The Bowdoin Boys aboard the Julia A. Decker

An interesting online art exhibit has opened at Bowdoin College in Brunswick, featuring a group of students who left Rockland on June 27, 1891, aboard the schooner Julia A. Decker bound for Labrador. At the helm was Captain N.P. Spear of Rockland, who was commended for successfully navigating the schooner through rough seas. Also on board were several other young Rockland men — Jonathan Prince Cilley Jr., Mervyn Ap Rice and Fred Simonton — who were students at Bowdoin.

They called themselves the Bowdoin Boys as they went exploring. The exhibit notes that one of the participants wrote on July 2 of that year about the run Down East: “The Julia A. Decker has demonstrated quite satisfactorily that she is not the ‘Flying Yankee,’ and some of the party claim that they could easily have walked from Rockland to Halifax in four days.”

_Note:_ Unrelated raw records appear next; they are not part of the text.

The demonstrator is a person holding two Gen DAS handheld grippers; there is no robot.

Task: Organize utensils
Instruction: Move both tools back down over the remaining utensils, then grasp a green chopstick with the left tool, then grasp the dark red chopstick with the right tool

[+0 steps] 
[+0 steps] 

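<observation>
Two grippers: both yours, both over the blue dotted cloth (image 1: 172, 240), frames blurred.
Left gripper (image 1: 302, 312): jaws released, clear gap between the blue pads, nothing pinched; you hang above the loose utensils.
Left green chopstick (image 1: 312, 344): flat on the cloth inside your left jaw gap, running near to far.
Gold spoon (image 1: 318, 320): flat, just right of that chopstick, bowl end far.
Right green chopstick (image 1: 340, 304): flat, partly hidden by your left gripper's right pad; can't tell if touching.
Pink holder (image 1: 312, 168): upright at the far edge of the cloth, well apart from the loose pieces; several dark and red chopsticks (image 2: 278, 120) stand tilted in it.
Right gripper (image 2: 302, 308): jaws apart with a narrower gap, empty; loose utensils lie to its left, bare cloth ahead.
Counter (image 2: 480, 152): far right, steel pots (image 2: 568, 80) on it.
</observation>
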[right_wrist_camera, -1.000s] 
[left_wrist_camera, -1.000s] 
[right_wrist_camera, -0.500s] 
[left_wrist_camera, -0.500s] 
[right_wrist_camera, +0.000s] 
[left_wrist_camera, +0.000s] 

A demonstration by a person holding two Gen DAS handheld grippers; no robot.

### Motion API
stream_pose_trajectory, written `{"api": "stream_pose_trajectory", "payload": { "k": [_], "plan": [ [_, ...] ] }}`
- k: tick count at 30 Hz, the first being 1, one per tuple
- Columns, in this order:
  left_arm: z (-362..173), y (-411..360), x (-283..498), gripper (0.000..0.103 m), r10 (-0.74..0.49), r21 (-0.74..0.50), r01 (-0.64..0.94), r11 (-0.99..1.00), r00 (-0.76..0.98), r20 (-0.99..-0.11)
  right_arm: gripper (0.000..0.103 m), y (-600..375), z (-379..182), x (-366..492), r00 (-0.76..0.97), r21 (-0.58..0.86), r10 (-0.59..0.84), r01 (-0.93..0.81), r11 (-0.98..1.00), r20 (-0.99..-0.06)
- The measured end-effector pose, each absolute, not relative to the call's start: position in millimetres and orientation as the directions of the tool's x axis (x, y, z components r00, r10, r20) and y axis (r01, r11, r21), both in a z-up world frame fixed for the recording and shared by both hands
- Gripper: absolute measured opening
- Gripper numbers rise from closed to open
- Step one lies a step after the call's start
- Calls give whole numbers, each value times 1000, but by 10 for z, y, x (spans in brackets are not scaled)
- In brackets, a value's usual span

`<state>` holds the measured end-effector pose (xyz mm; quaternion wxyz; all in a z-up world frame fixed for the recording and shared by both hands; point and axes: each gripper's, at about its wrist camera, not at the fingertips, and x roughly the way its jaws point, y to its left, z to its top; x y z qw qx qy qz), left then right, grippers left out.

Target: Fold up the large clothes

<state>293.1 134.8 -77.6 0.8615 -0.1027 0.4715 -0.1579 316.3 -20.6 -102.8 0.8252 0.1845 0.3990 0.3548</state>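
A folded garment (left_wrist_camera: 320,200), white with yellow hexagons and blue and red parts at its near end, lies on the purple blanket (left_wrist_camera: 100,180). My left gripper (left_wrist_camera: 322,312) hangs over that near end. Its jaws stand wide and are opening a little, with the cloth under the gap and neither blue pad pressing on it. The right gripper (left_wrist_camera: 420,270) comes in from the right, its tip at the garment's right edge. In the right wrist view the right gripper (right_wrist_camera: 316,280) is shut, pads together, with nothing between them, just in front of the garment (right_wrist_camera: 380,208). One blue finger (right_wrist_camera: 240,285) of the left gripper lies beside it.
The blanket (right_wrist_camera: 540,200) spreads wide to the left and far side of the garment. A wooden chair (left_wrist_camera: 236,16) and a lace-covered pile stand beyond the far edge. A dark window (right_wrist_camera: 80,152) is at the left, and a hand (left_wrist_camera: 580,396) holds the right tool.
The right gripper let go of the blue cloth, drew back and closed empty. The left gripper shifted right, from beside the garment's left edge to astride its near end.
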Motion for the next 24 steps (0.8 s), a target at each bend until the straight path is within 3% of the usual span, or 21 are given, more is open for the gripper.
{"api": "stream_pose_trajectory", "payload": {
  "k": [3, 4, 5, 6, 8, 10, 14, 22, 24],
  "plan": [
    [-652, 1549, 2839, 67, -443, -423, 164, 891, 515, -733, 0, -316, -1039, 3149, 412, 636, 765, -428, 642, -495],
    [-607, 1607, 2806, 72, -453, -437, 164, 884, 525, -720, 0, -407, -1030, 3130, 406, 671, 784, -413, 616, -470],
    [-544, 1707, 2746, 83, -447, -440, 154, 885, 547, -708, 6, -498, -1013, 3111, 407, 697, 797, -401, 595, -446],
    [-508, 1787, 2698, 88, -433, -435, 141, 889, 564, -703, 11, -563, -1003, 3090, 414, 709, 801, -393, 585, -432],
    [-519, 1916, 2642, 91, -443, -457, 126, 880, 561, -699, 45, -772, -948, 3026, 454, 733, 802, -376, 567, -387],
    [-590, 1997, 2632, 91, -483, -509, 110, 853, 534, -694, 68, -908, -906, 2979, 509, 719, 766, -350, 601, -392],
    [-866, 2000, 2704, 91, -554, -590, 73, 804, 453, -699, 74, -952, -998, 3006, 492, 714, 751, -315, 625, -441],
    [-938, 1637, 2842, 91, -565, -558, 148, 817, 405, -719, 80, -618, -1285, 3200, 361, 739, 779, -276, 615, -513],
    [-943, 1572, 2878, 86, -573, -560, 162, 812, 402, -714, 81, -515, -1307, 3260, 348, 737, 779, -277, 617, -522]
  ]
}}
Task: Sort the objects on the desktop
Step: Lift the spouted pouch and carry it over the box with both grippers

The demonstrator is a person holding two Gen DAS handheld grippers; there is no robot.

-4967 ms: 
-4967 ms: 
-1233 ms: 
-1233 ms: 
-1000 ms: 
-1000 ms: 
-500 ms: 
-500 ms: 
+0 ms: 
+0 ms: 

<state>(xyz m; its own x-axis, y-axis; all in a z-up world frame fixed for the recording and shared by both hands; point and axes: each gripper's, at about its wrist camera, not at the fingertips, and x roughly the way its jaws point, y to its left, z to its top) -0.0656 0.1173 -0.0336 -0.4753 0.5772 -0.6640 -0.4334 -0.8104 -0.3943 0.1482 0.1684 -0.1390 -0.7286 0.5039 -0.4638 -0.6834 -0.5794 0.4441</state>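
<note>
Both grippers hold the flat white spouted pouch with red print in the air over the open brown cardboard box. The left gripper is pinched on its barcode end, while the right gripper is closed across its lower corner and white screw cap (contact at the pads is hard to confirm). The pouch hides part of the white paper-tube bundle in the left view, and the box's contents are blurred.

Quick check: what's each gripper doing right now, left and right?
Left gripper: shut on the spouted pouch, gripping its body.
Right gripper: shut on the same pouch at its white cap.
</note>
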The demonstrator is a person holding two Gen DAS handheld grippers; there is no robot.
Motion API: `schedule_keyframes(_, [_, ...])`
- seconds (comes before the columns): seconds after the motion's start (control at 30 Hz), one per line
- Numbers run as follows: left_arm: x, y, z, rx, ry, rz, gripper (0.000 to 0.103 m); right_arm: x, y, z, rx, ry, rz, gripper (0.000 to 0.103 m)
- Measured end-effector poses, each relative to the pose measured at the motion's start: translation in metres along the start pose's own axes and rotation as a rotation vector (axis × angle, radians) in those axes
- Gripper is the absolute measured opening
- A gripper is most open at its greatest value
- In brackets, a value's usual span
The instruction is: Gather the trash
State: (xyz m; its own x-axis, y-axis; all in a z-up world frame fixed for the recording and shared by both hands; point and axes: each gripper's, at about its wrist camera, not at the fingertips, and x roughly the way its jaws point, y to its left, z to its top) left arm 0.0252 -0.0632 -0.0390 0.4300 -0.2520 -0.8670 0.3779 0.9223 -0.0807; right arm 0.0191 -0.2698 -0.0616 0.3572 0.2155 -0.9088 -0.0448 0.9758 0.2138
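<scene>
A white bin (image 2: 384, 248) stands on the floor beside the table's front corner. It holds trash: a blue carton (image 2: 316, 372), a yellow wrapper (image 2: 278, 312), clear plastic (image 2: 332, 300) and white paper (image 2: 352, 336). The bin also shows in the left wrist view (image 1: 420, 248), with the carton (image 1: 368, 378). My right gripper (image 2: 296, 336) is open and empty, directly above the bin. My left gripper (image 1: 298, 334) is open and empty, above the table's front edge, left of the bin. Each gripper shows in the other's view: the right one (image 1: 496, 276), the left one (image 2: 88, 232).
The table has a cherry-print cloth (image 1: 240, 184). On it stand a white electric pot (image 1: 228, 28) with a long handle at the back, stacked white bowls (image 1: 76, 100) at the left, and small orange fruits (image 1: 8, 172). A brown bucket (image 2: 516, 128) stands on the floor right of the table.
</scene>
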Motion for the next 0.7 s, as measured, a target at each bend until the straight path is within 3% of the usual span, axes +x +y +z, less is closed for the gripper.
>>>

Visit the Maine Memory Network, a digital museum and archive of historical items, to see more about this fascinating expedition.


Jagged edge living

From the Sydney Morning Herald’s Traveler section, Feb. 21, “Life on the Jagged Edge” (that’s us, we gather, living on the coast of Maine, on the edge): “Mainers, as natives are called, are a notoriously stoic and idiosyncratic bunch with a feeling for environmental extremes,” wrote Joshua David Stein, who further described the Yankee predilection for a “turtle-like defense.” He also described our predicament of bitter cold or blazing heat, and raging seas. He is right on that the state’s best treasures lie north of Bath with its dramatic rocky beaches. “The Midcoast waters are cold but navigable and, more importantly, the towns aren’t so infested with twee B&Bs,” he wrote. “One can only take so much floral print.”

A note from Kids to Kids, a youth focused initiative of Infante Sano, which recently awarded a grant to Joshua Hardester, originally from Camden, to support his work in Costa Rica. The grant will fund an educational arts and environment project to create outdoor learning spaces, which will take hands-on learning methods into the school. The project will establish a garden for children to learn about growing local vegetables and plants and a space for them to paint a mural depicting their local history and culture. Hardester is currently serving in Costa Rica with the Peace Corps.